Valley Medical Center -- Cogeneration Not The Culprit

Your story on Dec. 6, "Power play: How its new $5.9 million power plant brought a hospital to its knees," is at best, misleading, and at worst, incorrect.

I have been involved in some of the cogeneration plant development and construction and have some familiarity with the actual facts. Many parts of the story do not at all agree with the facts as I know them.

The headline is not correct. The evacuation of Valley Medical Center was forced by the failure of the emergency generators, not the new cogeneration plant. Every hospital is required to be equipped with emergency generators to supply power to critical circuits within the hospital whenever power supplies fail. As the article notes in passing, these generators failed and were the cause of the evacuation as required by state regulations.

The cogeneration plant was built to reduce the hospital's purchased electricity bill of about $1 million per year. The cogeneration plant used natural gas to generate electricity and used heat from the engines' generators to heat the buildings and provide hot water. This type of generation is more efficient and reduces greenhouse effect. In fact, it is encouraged by special federal legislation. Since gas is much cheaper than electricity, the hospital did in fact save approximately $500,000 in energy costs in the first year of cogeneration operation.

The incident reported in the article demonstrated that the cogeneration plant "island" controls and computer programming were not correct. It was not possible to properly simulate a Puget Sound Energy outage during the plant testing the previous year. The controls were corrected after the incident. Since that incident, the Puget Sound Energy power supply to Valley was lost during the wind storm on Nov. 23. The cogeneration plant operated properly providing power during the utility outage and then reconnecting after power was restored.

Seattle-Tacoma International Airport does not have a cogeneration plant and remained without power for about five hours.
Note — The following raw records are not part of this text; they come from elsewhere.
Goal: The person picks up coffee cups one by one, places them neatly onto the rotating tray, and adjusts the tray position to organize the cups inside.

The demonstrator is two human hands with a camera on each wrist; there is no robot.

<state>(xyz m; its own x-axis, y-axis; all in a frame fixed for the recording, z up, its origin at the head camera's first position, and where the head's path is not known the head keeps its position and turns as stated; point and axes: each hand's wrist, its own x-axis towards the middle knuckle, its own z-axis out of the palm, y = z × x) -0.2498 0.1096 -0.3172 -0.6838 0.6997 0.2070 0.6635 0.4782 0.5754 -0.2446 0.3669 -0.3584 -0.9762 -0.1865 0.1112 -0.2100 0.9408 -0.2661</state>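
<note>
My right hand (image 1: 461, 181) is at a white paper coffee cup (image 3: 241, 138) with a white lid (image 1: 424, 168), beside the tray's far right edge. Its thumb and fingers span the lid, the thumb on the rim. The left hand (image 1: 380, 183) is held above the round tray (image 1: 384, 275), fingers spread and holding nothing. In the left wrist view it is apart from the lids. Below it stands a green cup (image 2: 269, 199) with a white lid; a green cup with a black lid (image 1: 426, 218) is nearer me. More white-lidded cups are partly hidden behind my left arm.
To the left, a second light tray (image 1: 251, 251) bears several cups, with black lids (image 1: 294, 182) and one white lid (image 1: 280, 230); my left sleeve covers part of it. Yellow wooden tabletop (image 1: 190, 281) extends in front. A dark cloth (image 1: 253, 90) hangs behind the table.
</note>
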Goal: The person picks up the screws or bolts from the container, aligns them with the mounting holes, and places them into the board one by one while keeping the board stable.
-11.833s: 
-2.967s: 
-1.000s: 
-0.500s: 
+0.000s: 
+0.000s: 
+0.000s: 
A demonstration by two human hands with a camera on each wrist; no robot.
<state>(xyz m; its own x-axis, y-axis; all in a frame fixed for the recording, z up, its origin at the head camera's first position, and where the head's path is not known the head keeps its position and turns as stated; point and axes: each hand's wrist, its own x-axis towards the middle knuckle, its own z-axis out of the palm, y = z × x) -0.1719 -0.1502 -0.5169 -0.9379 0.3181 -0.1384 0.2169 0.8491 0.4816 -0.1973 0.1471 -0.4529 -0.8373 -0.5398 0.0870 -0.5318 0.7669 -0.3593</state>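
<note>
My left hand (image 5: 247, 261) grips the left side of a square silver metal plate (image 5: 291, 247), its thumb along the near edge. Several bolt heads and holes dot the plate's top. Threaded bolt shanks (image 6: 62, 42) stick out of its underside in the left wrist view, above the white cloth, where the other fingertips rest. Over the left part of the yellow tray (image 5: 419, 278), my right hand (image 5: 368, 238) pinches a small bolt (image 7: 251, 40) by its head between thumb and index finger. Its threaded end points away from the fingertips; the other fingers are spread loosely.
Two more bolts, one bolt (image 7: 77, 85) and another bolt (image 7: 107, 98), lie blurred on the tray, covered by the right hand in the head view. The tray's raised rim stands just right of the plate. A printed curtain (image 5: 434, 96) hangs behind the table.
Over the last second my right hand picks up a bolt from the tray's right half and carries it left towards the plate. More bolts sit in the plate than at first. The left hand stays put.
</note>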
This incident happened before the article was published. Why was it not included for balance in the article?

Valley Medical Center, Richard Roodman, Ome Almeda and the commissioners should be applauded for doing all the right things by implementing the environmentally friendly and highly efficient cogeneration technology.

It is obvious to individuals in the energy business that your article is very much slanted to favor Puget Sound Energy. The facts about the cogeneration plant had to be slanted to do so. The Seattle Times did a disservice to its readers and hurt its own credibility among those who know the real story or are in the industry.

We the readers want to rely on the newspaper for reasonably reliable information that we use in our everyday lives. An inaccurate and slanted article such as this comes as a serious personal disappointment.